Comeback kid
Classic story of Depression-era boxer’s return to glory almost over-cooked
As the tale of an underdog unexpectedly rising to a world championship, the story of Depression-era boxer James J. Braddock is more or less irresistible. Cinderella Man, Ron Howard’s heart-tugging movie about Braddock’s heroics, milks that story shamelessly and, but for the rock-solid presence of Russell Crowe in the title role, might have diluted the thing beyond recognition.
Braddock, a longshoreman from New Jersey with a wife and three kids, had some success as a promising light-heavyweight boxer in the late 1920s. By the early 1930s and the Great Depression, his career was fizzling out, and he was hard-pressed to pay the bills in his family’s greatly reduced circumstances. But in the summer of 1934, he got an unexpected chance for a comeback, and in less than a year he battled his way, against the proverbially overwhelming odds, to the heavyweight championship of the world.
As such, the real-life story sounds readymade for a Hollywood movie, but no one has gotten around to it until now, and even then, Howard and company have not been content to simply tell it like it was. The basic details of the Braddock saga remain more or less intact here, but Howard and his screenwriters (Cliff Hollingsworth and Akiva Goldsman) have seen fit to re-cook the story in several flavors of hopped-up melodrama.
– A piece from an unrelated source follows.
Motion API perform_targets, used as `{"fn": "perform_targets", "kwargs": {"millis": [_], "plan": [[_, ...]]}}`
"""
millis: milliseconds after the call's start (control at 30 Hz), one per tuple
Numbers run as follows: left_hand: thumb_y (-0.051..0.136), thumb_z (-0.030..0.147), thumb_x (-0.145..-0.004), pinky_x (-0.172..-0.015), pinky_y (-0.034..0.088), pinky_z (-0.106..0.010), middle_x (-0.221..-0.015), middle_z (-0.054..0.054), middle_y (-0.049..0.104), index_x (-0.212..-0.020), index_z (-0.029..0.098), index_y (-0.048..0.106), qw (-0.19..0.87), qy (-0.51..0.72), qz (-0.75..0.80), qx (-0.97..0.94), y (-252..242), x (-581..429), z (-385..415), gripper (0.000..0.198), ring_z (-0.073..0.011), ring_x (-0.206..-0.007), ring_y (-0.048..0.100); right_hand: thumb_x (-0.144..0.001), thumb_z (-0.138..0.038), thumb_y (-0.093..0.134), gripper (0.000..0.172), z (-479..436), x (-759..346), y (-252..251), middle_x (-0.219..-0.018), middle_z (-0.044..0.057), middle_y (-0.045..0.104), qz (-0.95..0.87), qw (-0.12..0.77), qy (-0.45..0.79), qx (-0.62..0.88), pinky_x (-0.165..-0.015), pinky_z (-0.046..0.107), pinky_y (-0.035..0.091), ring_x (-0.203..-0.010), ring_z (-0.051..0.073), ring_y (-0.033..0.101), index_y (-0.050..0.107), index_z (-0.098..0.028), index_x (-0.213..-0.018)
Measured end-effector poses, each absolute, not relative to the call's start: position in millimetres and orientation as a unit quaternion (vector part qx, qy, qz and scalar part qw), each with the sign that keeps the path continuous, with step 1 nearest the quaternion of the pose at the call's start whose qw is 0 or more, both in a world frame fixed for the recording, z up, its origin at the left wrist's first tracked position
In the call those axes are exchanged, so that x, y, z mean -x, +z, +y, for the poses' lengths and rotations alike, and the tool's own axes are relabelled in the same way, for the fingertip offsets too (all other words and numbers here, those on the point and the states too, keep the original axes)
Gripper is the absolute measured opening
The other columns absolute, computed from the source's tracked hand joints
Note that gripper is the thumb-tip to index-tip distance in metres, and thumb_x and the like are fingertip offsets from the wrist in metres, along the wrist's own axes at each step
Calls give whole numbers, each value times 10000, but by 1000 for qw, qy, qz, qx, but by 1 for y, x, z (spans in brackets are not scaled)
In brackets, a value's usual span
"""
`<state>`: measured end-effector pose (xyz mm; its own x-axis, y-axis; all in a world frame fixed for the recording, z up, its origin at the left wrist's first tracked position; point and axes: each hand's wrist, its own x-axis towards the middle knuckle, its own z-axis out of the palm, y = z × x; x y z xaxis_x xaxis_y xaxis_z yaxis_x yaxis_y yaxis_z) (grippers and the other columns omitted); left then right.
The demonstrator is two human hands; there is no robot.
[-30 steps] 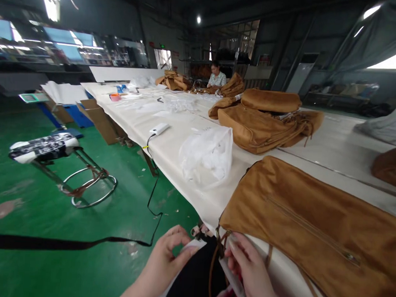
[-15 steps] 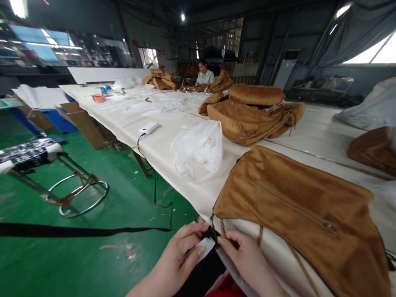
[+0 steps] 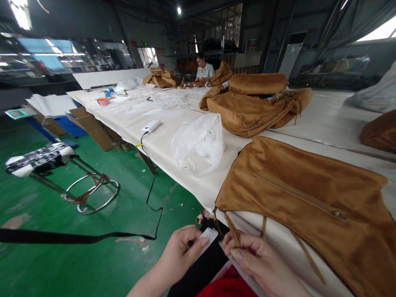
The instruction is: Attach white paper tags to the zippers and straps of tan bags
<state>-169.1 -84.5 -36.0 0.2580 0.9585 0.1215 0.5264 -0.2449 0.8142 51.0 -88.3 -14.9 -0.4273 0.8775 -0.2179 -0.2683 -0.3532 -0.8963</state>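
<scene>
A brown suede-like bag (image 3: 301, 183) lies flat on the table, a zipper (image 3: 301, 197) running across its face. My left hand (image 3: 183, 250) is closed, pinching a small folded white piece (image 3: 207, 237), paper or thin plastic, between thumb and fingers. Just beside it, at the bag's left corner, my right hand (image 3: 250, 256) grips a short brown leather strap (image 3: 233, 231) that hangs there. A metal clasp (image 3: 216, 223) dangles from the same corner, between the two hands. Thin brown cords (image 3: 308, 256) trail from the bag's lower edge.
The white-covered table (image 3: 171, 156) stretches away. On it are a clear plastic bag (image 3: 198, 144) of white bits, a white power bank (image 3: 151, 126) with a cable, and piled brown bags (image 3: 252, 111). A person (image 3: 204, 70) sits far back. A stool (image 3: 43, 157) stands left.
My hands have drawn slightly apart. The right one has moved a little right and now grips the brown strap; the left still holds the white piece. The view has shifted a little.
</scene>
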Motion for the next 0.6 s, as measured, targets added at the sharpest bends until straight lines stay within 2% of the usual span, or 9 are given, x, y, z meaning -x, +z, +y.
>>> {"fn": "perform_targets", "kwargs": {"millis": [67,167,367,433,500,600], "plan": [[515,348,-928,-572,325,-215,-610,23,458,-635,170,546,341,298,510,-731,-34,176,-90,344,-104,-594,452,-720,-416,788,251,-87,-50,-14,-806,20,636,-381,418,755,331,-567,191,382,-602,72,484,729,-177,-771],[501,331,-937,-582,321,-217,-636,14,481,-662,172,554,351,268,498,-746,-28,185,-96,321,-109,-617,471,-736,-440,775,263,-85,-48,-15,-679,-10,606,-325,441,782,298,-456,182,335,-455,42,404,713,-195,-808],[493,315,-941,-610,341,-220,-684,-2,521,-725,176,573,386,258,467,-753,-23,192,-105,268,-120,-651,495,-789,-416,730,228,-79,-43,-17,-730,-6,644,-331,518,685,389,-493,188,404,-506,65,489,665,-205,-846],[493,312,-941,-610,348,-219,-683,-6,528,-726,176,582,390,264,467,-748,-23,191,-106,270,-122,-650,499,-808,-455,692,266,-78,-44,-21,-763,7,660,-383,502,629,454,-495,203,409,-517,79,494,653,-200,-869],[503,314,-937,-605,355,-214,-680,-10,537,-725,174,594,392,269,470,-744,-23,189,-106,270,-121,-646,504,-805,-482,670,304,-78,-45,-26,-751,8,661,-439,446,587,513,-482,211,396,-509,88,481,649,-196,-905],[520,319,-930,-606,373,-206,-687,-16,562,-744,173,623,391,267,460,-751,-22,185,-103,257,-121,-652,525,-832,-466,604,304,-80,-45,-35,-669,-15,625,-494,344,603,523,-466,222,385,-484,101,474,657,-192,-953]]}}
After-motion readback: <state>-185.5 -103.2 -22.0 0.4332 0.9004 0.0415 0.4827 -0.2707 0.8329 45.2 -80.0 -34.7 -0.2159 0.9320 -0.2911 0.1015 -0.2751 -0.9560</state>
The most conspicuous instances reside in the overplaying of the pre-fight anxieties of Braddock’s wife Mae (Renàe Zellweger) and the dredging up of several kinds of false suspense in the course of Braddock’s championship bout with the heavily favored Max Baer (a hammy Craig Bierko).
Braddock himself seems to have been a good-natured, hard-headed stoic with an astonishing capacity for standing up to fearsome punishments, physical and mental, and always finding a way to battle back. Crowe embodies those qualities admirably while steering clear of glamorization and even throwing in a hint or two of nastiness barely held in check by that quiet good-naturedness.
In the process, Crowe’s smoldering cool seems to modulate the wacky enthusiasm in Paul Giamatti’s portrayal of Joe Gould, Braddock’s long-time manager and loyal friend. Crowe and Giamatti both seem well-cast as real-life foils, but Giamatti’s performance remains partly infected by the film’s melodramatic errancies.
At its best, Cinderella Man is a very good boxing flick, bristling with excellent action sequences. It is also a modestly appealing period piece, particularly with respect to the world of big-time boxing in its most storied era. Howard’s expressed interest in the Great Depression, however, yields somewhat lightweight results onscreen, and never more so than when the period is serving as a pointedly grand backdrop for Braddock’s individual hard work and self-sacrifice.
Zellweger is a little less squinty than usual, but her emotional authority as an actress is focused less on Mae Braddock’s partnership in courage than on an adoration of Braddock/ Crowe. And that is just one more thing that makes Cinderella Man a true story that can’t quite bring itself to become a true picture.